Nothing in the data may be altered; copy it all exactly.

*SOURCE DATA*
• • • • • • •
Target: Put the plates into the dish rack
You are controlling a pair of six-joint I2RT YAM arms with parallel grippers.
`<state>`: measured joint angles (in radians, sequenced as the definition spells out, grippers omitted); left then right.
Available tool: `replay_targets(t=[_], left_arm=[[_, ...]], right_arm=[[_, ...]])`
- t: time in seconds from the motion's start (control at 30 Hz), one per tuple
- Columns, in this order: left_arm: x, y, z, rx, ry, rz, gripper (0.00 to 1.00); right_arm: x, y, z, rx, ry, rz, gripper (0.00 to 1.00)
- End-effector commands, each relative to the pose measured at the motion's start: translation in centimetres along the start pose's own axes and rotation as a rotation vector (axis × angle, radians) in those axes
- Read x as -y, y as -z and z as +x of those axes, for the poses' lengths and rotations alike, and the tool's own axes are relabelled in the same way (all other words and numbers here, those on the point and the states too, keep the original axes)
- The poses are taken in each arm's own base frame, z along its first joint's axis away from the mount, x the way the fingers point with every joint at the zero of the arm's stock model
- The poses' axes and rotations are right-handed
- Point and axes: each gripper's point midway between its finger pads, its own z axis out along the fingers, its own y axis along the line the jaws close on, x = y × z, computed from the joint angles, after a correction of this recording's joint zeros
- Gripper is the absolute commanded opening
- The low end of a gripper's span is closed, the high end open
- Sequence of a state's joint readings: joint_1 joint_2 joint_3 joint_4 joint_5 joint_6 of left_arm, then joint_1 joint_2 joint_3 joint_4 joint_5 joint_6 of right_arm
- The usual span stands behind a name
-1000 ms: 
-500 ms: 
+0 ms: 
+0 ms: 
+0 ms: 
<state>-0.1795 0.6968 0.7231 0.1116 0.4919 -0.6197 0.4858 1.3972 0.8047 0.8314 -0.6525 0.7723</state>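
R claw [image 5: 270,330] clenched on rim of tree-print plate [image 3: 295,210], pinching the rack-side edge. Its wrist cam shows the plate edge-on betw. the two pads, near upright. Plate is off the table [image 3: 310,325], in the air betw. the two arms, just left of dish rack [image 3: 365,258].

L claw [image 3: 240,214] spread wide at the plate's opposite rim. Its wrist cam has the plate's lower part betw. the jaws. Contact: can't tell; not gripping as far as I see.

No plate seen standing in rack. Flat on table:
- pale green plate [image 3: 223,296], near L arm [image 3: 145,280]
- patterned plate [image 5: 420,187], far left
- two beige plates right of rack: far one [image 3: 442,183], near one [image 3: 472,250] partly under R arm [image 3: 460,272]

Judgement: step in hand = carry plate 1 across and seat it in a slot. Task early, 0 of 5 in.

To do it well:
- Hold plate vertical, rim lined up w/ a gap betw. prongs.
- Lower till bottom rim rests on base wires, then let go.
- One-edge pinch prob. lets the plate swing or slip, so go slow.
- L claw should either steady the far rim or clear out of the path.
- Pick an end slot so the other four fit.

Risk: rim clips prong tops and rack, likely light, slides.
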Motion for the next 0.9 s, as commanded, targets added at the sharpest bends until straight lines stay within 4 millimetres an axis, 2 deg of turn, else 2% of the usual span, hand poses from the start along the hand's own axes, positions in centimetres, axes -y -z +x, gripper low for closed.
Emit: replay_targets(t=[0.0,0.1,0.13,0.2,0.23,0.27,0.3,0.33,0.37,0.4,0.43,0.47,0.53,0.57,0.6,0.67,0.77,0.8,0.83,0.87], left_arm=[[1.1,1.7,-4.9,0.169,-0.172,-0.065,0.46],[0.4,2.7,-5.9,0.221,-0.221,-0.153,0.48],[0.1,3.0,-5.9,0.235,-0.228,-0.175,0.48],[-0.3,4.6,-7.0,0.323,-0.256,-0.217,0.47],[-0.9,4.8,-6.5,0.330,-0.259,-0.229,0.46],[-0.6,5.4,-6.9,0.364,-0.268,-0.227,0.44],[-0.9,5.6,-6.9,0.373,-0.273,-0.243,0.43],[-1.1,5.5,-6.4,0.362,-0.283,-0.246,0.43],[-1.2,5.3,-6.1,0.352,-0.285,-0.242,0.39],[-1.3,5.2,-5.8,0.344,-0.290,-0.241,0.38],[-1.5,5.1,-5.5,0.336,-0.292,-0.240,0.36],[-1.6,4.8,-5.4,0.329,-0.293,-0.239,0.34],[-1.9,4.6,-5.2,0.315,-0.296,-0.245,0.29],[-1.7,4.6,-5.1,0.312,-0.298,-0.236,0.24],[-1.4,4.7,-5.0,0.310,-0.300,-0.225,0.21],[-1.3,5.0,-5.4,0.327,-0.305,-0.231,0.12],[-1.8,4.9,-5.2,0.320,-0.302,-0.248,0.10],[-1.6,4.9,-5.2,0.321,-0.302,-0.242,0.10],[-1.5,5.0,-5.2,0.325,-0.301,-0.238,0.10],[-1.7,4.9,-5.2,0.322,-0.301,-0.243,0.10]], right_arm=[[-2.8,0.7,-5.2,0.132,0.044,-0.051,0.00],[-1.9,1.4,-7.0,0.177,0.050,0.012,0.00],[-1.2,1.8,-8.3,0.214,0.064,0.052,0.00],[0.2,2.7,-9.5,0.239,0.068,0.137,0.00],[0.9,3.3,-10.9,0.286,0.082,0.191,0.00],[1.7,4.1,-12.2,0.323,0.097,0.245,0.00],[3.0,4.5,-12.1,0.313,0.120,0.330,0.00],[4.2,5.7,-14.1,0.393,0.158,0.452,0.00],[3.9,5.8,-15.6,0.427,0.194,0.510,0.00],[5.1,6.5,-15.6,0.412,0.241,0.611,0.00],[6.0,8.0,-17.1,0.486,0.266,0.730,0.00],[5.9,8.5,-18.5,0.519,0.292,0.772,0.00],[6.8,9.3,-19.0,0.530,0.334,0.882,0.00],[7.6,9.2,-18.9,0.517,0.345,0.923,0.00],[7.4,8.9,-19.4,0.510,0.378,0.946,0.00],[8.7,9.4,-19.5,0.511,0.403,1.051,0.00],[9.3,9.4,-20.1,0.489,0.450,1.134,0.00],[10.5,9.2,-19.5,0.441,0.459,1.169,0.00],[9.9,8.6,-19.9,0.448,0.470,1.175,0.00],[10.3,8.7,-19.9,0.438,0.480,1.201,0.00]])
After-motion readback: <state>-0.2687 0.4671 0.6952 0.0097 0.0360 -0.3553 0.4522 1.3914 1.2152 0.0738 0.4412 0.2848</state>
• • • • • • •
*REPLY TO THE EXERCISE*
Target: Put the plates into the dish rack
You are controlling a pair of six-joint I2RT YAM arms with parallel grippers.
`<state>`: measured joint angles (in radians, sequenced as the definition spells out, grippers omitted); left then right.
Available tool: `replay_targets(t=[_], left_arm=[[_, ...]], right_arm=[[_, ...]])`
- t: time in seconds from the motion's start (control at 30 Hz), one per tuple
- Columns, in this order: left_arm: x, y, z, rx, ry, rz, gripper (0.00 to 1.00); right_arm: x, y, z, rx, ry, rz, gripper (0.00 to 1.00)
- End-effector commands, each relative to the pose measured at the motion's start: translation in centimetres along the start pose's own axes and rotation as a rotation vector (axis × angle, radians) in those axes
- Read x as -y, y as -z and z as +x of those axes, for the poses' lengths and rotations alike, and the tool's own axes are relabelled in the same way (all other words and numbers here, those on the point and the states too, keep the original axes)
- The poses are taken in each arm's own base frame, z along its first joint's axis away from the mount, x the way the fingers point with every joint at the zero of the arm's stock model
- The poses' axes and rotations are right-handed
- Point and axes: each gripper's point midway between its finger pads, its own z axis out along the fingers, its own y axis along the line the jaws close on, x = y × z, computed from the joint angles, after a correction of this recording's joint zeros
- Gripper is the absolute commanded opening
- The low end of a gripper's span is closed, the high end open
- Sequence of a state's joint readings: joint_1 joint_2 joint_3 joint_4 joint_5 joint_6 of left_arm, then joint_1 joint_2 joint_3 joint_4 joint_5 joint_6 of right_arm
- The usual span stands behind a name
-1000 ms: 
-500 ms: 
+0 ms: 
+0 ms: 
+0 ms: 
<state>-0.1795 0.6968 0.7231 0.1116 0.4919 -0.6197 0.4858 1.3972 0.8047 0.8314 -0.6525 0.7723</state>
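R claw [image 5: 270,330] clenched on rim of tree-print plate [image 3: 295,210], pinching the rack-side edge. Its wrist cam shows the plate edge-on betw. the two pads, near upright. Plate is off the table [image 3: 310,325], in the air betw. the two arms, just left of dish rack [image 3: 365,258].

L claw [image 3: 240,214] spread wide at the plate's opposite rim. Its wrist cam has the plate's lower part betw. the jaws. Contact: can't tell; not gripping as far as I see.

No plate seen standing in rack. Flat on table:
- pale green plate [image 3: 223,296], near L arm [image 3: 145,280]
- patterned plate [image 5: 420,187], far left
- two beige plates right of rack: far one [image 3: 442,183], near one [image 3: 472,250] partly under R arm [image 3: 460,272]

Judgement: step in hand = carry plate 1 across and seat it in a slot. Task early, 0 of 5 in.

To do it well:
- Hold plate vertical, rim lined up w/ a gap betw. prongs.
- Lower till bottom rim rests on base wires, then let go.
- One-edge pinch prob. lets the plate swing or slip, so go slow.
- L claw should either steady the far rim or clear out of the path.
- Pick an end slot so the other four fit.

Risk: rim clips prong tops and rack, likely light, slides.
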Motion for the next 0.9 s, as commanded, targets added at the sharpest bends until straight lines stay within 4 millimetres an axis, 2 deg of turn, else 2% of the usual span, hand poses from the start along the hand's own axes, positions in centimetres, axes -y -z +x, gripper low for closed.
Emit: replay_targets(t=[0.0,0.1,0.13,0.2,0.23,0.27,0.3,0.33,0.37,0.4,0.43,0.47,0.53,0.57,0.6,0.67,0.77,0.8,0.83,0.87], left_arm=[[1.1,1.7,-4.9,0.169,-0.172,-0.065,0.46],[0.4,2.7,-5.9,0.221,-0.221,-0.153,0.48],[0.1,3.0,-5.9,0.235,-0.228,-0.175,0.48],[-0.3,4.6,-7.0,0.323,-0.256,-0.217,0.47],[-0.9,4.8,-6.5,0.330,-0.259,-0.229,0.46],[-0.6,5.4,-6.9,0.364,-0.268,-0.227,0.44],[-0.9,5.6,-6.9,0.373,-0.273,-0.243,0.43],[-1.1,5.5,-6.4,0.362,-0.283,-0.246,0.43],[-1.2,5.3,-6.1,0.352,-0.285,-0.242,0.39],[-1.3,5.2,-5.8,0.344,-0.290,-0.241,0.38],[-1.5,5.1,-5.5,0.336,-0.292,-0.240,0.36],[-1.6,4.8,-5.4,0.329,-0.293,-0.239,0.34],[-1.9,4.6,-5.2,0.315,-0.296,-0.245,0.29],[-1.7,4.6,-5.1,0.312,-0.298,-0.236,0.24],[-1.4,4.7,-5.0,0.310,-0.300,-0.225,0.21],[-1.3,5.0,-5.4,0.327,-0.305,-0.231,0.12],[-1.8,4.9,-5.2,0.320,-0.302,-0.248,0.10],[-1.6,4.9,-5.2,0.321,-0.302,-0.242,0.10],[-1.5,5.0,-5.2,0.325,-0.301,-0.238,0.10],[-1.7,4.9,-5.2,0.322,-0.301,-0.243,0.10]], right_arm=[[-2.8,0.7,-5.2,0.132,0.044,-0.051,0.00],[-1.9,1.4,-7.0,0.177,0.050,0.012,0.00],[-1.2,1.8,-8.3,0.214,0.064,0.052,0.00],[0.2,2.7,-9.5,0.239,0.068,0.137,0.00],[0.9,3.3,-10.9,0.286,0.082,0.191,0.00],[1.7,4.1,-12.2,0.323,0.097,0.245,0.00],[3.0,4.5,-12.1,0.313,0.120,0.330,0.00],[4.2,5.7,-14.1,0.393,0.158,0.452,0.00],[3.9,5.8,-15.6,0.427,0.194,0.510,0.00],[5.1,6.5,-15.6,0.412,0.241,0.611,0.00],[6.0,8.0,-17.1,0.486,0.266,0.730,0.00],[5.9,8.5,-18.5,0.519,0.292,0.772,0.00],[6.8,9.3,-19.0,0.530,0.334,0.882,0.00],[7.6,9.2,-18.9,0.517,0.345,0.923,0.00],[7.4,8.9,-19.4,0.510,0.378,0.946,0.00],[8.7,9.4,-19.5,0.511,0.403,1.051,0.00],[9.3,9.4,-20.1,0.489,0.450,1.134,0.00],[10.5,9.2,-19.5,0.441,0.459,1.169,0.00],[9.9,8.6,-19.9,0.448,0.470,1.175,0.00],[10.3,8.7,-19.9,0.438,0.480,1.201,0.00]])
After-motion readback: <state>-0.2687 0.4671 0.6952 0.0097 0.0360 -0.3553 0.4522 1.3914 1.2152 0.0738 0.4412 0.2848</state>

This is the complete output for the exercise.